And now we can display the repartition of genre by year of release

In [None]:
ax = df.groupby(['year', 'genre'])['name'].count()\
    .unstack('genre').fillna(0)\
    .plot(kind='bar', stacked=True)
ax.set_xlabel('Year')
ax.set_ylabel('Number of tracks')

You can also drop columns for the DataFrame to clean up the data

In [None]:
df.drop('custom', axis=1, inplace=True)
df.head(2)

# Exercice - User profiles analysis

Using the [LastFm 360K dataset](http://www.dtic.upf.edu/~ocelma/MusicRecommendationDataset/lastfm-360K.html), you'll be doing some analysis of a subset of LastFM anonymyzed users profiles.

This data sets containing for each user:
* id (SHA1)
* gender
* age
* country
* signup date


    user-mboxsha1 \t gender (m|f|empty) \t age (int|empty) \t country (str|empty) \t signup (date|empty)

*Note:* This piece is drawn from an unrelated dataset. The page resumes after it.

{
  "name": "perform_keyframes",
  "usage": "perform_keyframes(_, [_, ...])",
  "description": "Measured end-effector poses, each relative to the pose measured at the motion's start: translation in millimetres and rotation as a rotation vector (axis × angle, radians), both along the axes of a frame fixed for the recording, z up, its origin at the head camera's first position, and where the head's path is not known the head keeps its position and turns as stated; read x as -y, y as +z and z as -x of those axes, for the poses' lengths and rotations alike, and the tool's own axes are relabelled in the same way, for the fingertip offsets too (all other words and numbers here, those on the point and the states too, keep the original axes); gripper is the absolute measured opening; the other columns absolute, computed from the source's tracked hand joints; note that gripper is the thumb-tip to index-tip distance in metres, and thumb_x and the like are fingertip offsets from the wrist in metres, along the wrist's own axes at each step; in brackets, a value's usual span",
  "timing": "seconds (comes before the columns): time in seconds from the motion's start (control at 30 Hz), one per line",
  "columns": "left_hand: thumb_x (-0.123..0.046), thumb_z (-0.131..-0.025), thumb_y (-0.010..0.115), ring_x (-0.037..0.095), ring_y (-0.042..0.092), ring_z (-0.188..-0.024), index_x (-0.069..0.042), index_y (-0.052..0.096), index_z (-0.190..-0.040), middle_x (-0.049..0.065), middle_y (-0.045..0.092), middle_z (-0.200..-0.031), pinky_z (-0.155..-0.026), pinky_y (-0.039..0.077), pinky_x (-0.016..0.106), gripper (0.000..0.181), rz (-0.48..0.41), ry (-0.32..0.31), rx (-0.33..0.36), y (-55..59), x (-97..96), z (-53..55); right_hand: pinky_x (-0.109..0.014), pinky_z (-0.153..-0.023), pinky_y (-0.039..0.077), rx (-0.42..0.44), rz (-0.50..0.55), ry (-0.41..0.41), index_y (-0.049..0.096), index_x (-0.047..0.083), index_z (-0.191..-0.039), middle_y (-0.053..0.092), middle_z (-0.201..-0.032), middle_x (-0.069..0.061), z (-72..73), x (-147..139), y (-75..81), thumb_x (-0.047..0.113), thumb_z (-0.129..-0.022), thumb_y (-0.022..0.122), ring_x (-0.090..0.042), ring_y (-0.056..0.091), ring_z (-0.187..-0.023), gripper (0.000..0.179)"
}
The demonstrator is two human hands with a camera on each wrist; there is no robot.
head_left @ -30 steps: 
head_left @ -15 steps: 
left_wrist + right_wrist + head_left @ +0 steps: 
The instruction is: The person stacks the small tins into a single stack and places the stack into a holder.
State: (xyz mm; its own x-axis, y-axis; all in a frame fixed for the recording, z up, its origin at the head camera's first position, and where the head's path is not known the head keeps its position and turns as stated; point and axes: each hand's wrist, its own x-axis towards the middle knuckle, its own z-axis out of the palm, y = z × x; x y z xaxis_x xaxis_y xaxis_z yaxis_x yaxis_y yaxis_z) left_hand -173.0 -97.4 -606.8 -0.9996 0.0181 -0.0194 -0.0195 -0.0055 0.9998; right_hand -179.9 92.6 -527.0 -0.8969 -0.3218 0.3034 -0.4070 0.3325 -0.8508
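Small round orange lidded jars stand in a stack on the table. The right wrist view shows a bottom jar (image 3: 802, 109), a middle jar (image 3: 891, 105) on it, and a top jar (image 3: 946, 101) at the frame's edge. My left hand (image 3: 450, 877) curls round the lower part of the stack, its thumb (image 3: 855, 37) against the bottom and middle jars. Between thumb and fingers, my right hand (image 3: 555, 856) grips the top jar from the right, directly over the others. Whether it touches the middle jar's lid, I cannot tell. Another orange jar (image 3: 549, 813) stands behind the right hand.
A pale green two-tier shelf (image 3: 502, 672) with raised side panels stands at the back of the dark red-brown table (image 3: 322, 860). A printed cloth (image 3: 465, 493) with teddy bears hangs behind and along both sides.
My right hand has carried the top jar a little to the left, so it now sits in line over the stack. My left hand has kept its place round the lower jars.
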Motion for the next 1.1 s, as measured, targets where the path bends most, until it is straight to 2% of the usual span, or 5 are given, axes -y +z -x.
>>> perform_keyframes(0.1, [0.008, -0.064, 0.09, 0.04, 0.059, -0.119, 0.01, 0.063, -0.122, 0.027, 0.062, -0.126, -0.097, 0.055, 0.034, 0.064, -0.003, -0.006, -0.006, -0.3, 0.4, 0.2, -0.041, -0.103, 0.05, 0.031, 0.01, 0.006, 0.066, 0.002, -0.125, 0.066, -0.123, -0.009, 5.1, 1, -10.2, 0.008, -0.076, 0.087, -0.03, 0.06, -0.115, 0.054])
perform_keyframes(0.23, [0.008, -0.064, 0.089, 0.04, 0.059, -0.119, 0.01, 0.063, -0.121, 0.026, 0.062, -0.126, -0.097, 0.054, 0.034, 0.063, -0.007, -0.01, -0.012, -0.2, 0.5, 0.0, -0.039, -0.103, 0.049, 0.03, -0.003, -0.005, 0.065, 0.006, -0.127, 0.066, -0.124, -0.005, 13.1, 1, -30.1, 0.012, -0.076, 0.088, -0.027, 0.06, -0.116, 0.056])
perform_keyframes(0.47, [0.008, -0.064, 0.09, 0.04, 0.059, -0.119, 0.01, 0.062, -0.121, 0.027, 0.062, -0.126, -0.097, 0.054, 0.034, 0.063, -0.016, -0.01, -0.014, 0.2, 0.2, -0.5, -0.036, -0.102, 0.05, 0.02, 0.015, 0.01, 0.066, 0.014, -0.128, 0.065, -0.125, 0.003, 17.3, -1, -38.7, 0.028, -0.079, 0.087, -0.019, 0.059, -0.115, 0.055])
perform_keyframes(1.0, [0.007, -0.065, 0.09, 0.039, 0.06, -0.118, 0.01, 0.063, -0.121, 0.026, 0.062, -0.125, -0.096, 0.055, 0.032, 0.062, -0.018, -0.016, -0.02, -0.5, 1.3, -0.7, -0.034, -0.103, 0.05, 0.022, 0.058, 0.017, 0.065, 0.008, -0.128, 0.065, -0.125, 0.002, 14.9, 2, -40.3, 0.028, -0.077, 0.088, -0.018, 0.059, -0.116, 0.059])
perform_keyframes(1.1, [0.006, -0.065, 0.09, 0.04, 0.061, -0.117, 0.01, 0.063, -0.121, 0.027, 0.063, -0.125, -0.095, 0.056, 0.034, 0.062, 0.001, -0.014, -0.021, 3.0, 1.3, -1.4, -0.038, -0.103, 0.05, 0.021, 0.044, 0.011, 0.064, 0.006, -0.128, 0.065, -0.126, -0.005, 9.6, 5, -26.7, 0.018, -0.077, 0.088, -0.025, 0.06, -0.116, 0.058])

You can download the file at the following address:

    https://s3-eu-west-1.amazonaws.com/scimus-data/lab2/usersha1-profile.tsv.gz
    
Put it somewhere in your Home directory, eg:
    
    mkdir scimus-data
    curl -O https://s3-eu-west-1.amazonaws.com/scimus-data/lab2/usersha1-profile.tsv.gz
    gunzip usersha1-profile.tsv.gz

By analysing the data set with Pandas, answer the following questions:

* Load the data set into a DataFrame. Some hints:
 * use the `read_csv` function from the `pandas` package
 * the fields are separated by a tabular character (`\t`)
 * there is no header in the file
* Do some basic analysis of the data sets
 * What is the number of records?
 * What is the number of columns?
* Create a new column by transforming the `signup` string into a proper python `date` object. Some hints:
 * use the `strptime` method of `datetime` (see the Python documentation for the string [format](https://docs.python.org/3.5/library/datetime.html#strftime-strptime-behavior))
 * `datetime` python objects can be transformed to `date` with the `.date()` method
 
* Display the total number of signups:
 * by year
 * by month
 * by day of the week

* Study the repartition of signups (total and monthly) by gender, country and age:
 * Bucket age by bucket of 10 years
 * Display the monthly signups for the 10 top countries by count of signups
* Study the age data, what can you observe in the source data?

In [None]:
# Your code / answers here